No picture belongs in the copy. Repeat each line below exactly.
------------------------------------
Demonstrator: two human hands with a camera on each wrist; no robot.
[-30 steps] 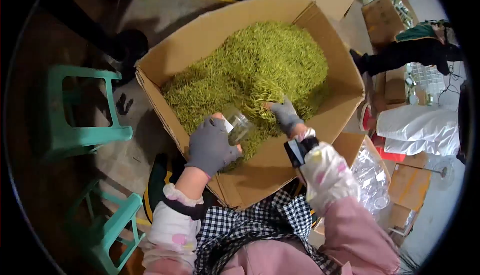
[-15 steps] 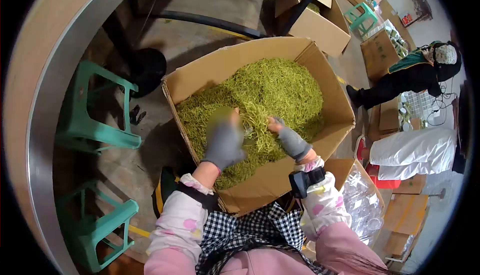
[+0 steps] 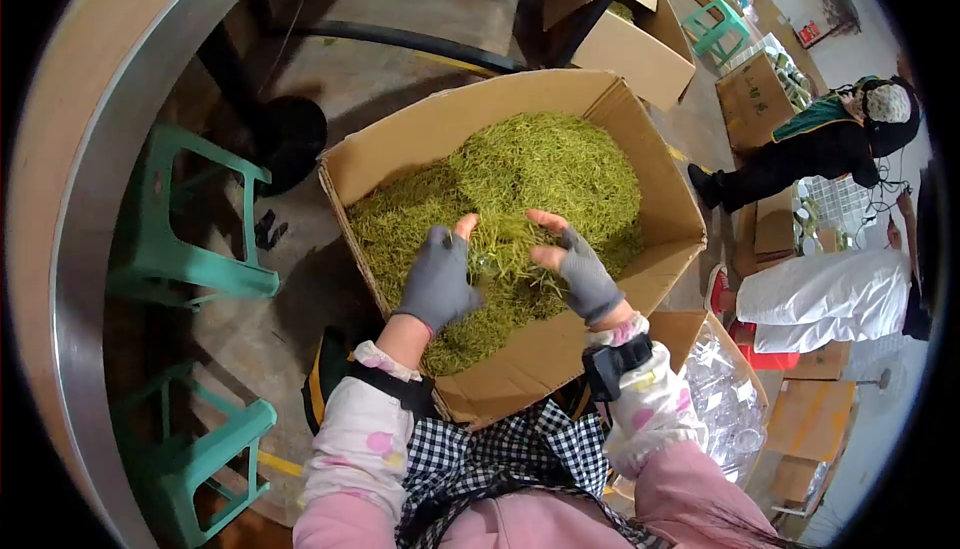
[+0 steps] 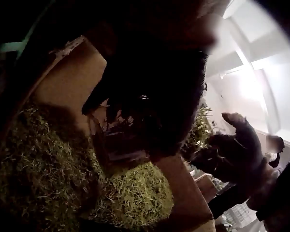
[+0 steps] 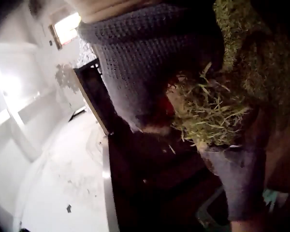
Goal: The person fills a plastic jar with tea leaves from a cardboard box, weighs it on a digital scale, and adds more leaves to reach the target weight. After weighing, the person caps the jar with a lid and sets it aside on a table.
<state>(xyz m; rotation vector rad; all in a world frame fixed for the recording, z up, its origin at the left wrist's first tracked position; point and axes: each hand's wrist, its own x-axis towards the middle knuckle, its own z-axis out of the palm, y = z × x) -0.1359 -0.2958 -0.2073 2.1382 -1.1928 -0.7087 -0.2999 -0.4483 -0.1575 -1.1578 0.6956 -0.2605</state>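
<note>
My left hand [image 3: 437, 274], in a grey fingerless glove, grips a clear plastic jar [image 4: 121, 145] above the heap. Most of the jar is hidden by that hand and by green leaves in the head view. Thin dried green leaves [image 5: 212, 111], like tea, pile up loosely at the jar's mouth. My right hand [image 3: 585, 274], gloved the same way, is just right of the jar, thumb and fingers spread apart beside these leaves. Under both hands a big heap of the same leaves [image 3: 550, 164] fills a large cardboard box [image 3: 420, 134].
A carton of clear plastic jars [image 3: 720, 409] stands right of the box. Green plastic stools [image 3: 200, 274] are on the left, near a metal-edged table [image 3: 75, 199]. At the back is another open carton [image 3: 635, 54]. A person in dark clothes [image 3: 800, 164] stands at the right.
The right hand has come up out of the heap to the jar's mouth, and its fingers have spread. The jar, tilted in plain sight earlier, is now mostly covered by leaves. The head view has shifted.
</note>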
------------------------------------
TASK OUTPUT:
Demonstrator: two human hands with a camera on each wrist; no robot.
[-30 steps] 
[-15 steps] 
[+0 steps] 
[+0 steps] 
[+0 steps] 
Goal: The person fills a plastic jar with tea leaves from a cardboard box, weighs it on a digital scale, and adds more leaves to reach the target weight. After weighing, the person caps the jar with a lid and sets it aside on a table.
<state>(xyz m; rotation vector rad; all in a world frame fixed for the recording, z up, its origin at the left wrist's first tracked position; point and axes: each hand's wrist, its own x-axis towards the middle knuckle, its own z-axis out of the palm, y = z × x) -0.1359 -0.2958 -0.2073 2.1382 -1.1928 -0.7087 -0.2999 -0.4483 -0.1575 -1.1578 0.6956 -0.2605</state>
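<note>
My left hand [image 3: 437, 274], in a grey fingerless glove, grips a clear plastic jar [image 4: 121, 145] above the heap. Most of the jar is hidden by that hand and by green leaves in the head view. Thin dried green leaves [image 5: 212, 111], like tea, pile up loosely at the jar's mouth. My right hand [image 3: 585, 274], gloved the same way, is just right of the jar, thumb and fingers spread apart beside these leaves. Under both hands a big heap of the same leaves [image 3: 550, 164] fills a large cardboard box [image 3: 420, 134].
A carton of clear plastic jars [image 3: 720, 409] stands right of the box. Green plastic stools [image 3: 200, 274] are on the left, near a metal-edged table [image 3: 75, 199]. At the back is another open carton [image 3: 635, 54]. A person in dark clothes [image 3: 800, 164] stands at the right.
The right hand has come up out of the heap to the jar's mouth, and its fingers have spread. The jar, tilted in plain sight earlier, is now mostly covered by leaves. The head view has shifted.
</note>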

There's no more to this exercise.